__Assignment__
Return the following from the records below: each line, word for word, starting with the line that contains "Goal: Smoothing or" and going on through the line that contains "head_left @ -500", with nothing outside that range.

__Given information__
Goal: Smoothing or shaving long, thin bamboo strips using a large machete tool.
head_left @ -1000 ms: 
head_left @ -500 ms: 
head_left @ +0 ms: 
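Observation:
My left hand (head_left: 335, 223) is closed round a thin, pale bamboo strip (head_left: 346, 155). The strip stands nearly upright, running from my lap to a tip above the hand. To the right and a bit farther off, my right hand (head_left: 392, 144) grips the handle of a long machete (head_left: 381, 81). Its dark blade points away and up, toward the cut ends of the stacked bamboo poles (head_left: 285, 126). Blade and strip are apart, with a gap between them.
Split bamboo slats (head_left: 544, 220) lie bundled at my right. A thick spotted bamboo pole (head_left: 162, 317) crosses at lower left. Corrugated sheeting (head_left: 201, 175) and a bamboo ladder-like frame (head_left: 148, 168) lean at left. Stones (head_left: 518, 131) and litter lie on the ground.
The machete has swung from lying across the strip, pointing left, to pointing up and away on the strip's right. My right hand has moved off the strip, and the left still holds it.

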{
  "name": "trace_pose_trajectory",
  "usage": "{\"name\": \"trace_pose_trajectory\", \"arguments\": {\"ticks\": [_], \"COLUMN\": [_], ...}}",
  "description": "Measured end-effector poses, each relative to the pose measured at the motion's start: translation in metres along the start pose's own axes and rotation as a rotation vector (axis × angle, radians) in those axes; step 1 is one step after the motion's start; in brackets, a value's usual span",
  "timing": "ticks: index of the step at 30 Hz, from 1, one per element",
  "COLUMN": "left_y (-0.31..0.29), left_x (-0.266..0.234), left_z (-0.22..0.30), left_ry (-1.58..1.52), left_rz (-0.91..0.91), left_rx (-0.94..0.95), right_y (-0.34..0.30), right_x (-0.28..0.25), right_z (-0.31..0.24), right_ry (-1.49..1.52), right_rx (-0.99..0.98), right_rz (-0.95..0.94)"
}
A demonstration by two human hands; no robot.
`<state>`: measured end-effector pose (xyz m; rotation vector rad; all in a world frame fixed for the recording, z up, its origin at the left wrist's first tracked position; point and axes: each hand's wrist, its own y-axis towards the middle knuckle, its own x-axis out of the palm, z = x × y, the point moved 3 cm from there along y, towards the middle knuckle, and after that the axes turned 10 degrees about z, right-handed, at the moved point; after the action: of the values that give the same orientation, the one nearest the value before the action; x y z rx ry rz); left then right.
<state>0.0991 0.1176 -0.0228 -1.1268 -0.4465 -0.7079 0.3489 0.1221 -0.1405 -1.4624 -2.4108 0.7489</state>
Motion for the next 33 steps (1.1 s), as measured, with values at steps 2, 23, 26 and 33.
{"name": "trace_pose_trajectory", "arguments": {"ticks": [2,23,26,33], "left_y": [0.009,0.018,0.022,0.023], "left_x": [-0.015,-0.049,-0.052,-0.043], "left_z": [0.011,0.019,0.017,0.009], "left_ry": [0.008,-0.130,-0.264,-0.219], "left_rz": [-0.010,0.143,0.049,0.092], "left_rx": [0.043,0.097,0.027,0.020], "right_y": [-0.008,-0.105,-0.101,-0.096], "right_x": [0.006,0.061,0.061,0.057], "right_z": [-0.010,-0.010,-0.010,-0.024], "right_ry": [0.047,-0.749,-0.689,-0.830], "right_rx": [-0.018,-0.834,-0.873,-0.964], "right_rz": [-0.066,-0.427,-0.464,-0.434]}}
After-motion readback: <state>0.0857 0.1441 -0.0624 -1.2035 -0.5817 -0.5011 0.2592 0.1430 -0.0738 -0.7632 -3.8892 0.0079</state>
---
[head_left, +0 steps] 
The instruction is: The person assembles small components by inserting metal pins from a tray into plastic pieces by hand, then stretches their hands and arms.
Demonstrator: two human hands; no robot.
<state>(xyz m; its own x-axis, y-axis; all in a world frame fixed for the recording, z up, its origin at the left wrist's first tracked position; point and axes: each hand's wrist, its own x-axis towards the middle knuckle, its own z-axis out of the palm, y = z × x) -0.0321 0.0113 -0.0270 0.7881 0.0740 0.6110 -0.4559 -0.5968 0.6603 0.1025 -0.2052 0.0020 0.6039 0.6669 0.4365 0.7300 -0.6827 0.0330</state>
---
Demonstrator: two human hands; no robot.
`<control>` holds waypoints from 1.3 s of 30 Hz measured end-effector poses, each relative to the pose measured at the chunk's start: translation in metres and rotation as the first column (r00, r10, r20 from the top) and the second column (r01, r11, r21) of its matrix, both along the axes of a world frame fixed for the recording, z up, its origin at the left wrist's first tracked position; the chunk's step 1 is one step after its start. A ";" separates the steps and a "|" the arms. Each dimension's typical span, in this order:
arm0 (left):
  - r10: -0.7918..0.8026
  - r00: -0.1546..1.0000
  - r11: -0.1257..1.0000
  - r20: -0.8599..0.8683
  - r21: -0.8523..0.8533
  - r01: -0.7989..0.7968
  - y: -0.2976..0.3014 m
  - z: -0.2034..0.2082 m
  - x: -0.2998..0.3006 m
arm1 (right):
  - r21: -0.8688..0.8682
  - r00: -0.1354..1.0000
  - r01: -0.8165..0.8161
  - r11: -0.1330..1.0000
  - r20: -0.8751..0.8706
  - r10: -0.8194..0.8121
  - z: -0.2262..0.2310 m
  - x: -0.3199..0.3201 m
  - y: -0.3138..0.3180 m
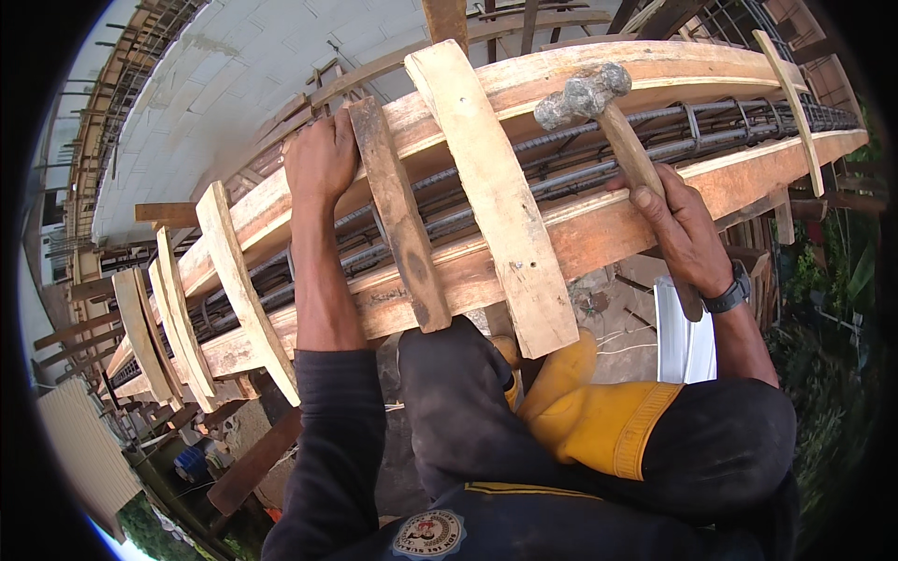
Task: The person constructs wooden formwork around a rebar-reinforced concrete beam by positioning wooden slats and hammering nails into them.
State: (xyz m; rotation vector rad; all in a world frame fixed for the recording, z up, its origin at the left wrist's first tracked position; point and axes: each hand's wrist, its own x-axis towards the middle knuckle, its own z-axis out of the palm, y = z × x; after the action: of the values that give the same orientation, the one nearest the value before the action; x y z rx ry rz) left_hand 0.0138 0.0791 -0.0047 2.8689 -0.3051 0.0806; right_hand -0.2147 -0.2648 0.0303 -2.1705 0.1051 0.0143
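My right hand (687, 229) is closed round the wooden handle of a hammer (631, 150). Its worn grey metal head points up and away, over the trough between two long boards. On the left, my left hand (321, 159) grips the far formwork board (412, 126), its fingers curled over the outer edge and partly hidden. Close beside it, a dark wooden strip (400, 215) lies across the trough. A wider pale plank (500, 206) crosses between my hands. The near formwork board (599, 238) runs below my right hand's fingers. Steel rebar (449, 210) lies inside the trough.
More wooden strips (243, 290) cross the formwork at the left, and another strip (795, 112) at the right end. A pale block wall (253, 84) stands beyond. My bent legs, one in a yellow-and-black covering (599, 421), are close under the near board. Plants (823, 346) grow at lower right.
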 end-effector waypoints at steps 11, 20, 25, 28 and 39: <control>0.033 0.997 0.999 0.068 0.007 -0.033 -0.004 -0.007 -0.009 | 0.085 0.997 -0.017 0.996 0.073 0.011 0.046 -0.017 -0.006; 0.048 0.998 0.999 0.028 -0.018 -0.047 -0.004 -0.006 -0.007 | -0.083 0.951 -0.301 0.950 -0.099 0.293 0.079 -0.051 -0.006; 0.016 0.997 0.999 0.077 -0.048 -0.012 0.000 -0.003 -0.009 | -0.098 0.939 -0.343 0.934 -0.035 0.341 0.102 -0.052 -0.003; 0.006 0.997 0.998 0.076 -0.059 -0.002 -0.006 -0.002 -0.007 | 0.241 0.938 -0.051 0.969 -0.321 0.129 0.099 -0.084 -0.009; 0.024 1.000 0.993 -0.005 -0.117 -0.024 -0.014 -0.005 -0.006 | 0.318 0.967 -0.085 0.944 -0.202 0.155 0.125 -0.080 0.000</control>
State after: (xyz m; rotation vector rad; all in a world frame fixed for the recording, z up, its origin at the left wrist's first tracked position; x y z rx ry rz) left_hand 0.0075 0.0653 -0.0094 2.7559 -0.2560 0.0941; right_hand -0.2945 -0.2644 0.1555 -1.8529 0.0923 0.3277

__Result of this task__
Goal: Smoothing or shaving long, thin bamboo strips using a large machete tool.
head_left @ -1000 ms: 
head_left @ -500 ms: 

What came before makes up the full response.